Reproduce, exactly as they appear, the line containing "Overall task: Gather" and every line after it, ending with the last line of the records.

Start of Material supplied

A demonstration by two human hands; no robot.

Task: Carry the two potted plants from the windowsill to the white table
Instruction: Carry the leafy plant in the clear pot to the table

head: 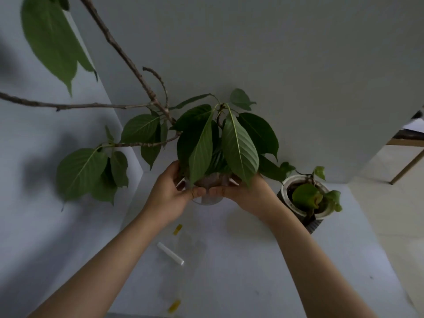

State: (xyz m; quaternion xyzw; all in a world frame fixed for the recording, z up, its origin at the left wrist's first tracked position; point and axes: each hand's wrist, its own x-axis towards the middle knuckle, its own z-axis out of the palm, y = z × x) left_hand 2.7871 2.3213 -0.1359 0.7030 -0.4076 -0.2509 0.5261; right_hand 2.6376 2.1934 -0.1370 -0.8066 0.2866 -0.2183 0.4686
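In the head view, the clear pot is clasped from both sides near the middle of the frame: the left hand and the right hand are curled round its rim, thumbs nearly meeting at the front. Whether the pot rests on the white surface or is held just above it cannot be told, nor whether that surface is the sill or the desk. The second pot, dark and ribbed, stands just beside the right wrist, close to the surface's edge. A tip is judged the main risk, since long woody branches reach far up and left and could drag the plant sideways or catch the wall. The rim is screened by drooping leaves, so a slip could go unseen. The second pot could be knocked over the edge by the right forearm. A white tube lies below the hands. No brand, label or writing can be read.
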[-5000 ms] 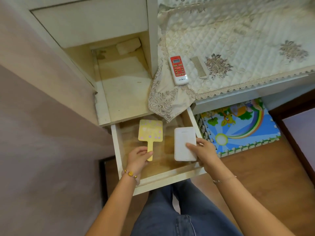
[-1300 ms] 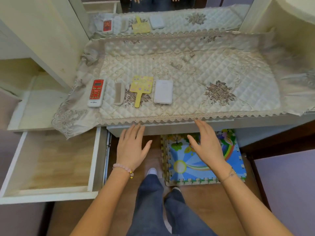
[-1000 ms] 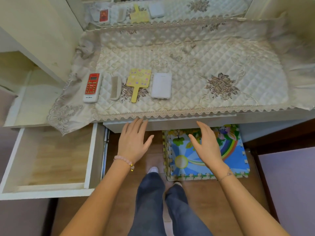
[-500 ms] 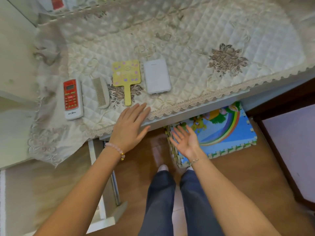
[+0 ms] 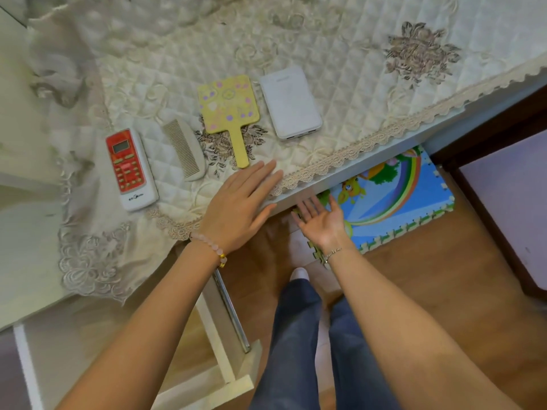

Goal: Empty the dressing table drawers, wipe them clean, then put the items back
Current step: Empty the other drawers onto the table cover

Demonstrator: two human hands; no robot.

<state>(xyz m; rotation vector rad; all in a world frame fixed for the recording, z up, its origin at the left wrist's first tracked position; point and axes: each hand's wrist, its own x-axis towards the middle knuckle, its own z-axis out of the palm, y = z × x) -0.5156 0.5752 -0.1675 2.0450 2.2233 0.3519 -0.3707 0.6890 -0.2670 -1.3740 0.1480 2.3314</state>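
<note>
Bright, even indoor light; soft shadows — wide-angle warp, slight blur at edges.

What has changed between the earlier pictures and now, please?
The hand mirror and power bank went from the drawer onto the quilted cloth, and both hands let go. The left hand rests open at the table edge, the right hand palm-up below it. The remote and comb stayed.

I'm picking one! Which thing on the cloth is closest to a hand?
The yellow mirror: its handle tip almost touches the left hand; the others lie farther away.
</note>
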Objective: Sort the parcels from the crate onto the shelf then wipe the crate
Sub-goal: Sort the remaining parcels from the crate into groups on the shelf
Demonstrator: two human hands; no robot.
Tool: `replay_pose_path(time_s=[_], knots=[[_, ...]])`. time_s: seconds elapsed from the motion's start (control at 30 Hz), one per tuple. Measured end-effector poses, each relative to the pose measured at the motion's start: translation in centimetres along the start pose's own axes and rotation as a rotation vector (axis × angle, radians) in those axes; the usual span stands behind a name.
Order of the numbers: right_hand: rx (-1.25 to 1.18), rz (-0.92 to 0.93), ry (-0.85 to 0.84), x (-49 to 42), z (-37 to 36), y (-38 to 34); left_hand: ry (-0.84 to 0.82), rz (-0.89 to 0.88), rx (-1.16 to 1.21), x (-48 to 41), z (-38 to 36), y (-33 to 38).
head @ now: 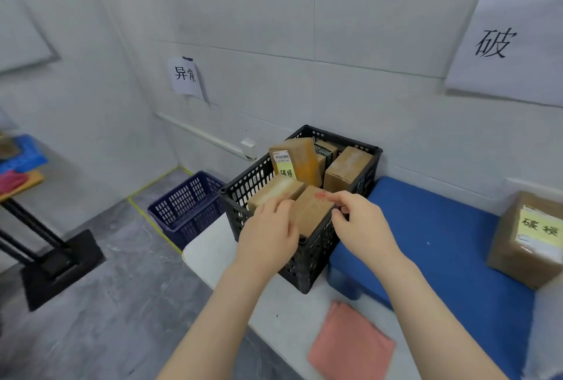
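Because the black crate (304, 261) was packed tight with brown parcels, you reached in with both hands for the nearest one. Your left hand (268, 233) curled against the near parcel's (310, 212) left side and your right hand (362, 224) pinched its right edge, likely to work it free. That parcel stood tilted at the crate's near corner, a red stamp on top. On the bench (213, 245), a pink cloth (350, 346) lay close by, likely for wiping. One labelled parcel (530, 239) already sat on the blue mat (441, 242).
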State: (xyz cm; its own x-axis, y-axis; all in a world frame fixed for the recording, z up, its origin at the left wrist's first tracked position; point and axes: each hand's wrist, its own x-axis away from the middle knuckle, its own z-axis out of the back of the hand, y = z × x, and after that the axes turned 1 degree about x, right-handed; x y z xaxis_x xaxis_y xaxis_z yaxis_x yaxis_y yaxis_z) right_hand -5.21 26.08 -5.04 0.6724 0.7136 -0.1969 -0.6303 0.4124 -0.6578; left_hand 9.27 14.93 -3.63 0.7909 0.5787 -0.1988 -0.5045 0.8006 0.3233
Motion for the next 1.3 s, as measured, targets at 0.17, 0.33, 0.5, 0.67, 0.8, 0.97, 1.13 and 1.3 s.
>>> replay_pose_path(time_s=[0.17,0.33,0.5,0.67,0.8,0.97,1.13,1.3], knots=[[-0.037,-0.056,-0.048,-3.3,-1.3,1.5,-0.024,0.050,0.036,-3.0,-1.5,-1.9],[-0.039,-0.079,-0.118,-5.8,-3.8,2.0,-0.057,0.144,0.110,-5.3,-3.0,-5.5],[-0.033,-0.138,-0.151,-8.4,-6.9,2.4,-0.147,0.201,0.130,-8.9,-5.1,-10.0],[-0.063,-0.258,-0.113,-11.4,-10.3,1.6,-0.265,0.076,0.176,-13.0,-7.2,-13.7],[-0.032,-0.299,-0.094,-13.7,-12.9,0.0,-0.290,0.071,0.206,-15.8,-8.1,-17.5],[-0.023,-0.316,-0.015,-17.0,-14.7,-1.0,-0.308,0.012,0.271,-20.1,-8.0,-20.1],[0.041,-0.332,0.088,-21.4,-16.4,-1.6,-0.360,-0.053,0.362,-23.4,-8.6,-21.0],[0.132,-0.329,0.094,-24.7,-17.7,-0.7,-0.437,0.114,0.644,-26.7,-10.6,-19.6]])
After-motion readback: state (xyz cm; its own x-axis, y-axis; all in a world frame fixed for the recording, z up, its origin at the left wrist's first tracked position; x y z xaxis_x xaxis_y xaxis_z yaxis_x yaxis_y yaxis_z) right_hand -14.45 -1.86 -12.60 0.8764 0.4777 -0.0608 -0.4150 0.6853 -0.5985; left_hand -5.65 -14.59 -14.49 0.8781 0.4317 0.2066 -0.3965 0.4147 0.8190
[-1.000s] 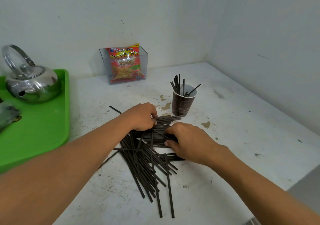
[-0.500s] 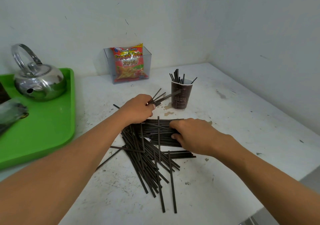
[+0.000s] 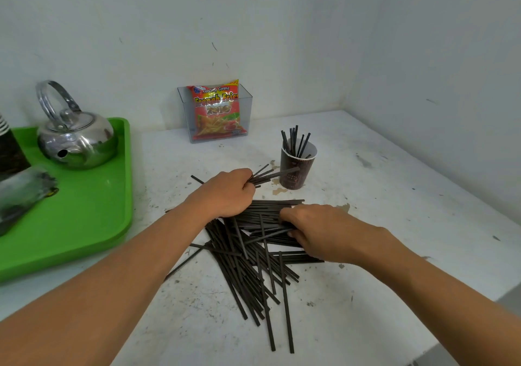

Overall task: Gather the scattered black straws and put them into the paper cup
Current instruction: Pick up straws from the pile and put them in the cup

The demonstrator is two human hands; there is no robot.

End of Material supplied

Result below:
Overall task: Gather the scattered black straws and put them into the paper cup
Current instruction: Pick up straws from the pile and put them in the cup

The demonstrator is two human hands; there is no robot.

No additional answer is expected.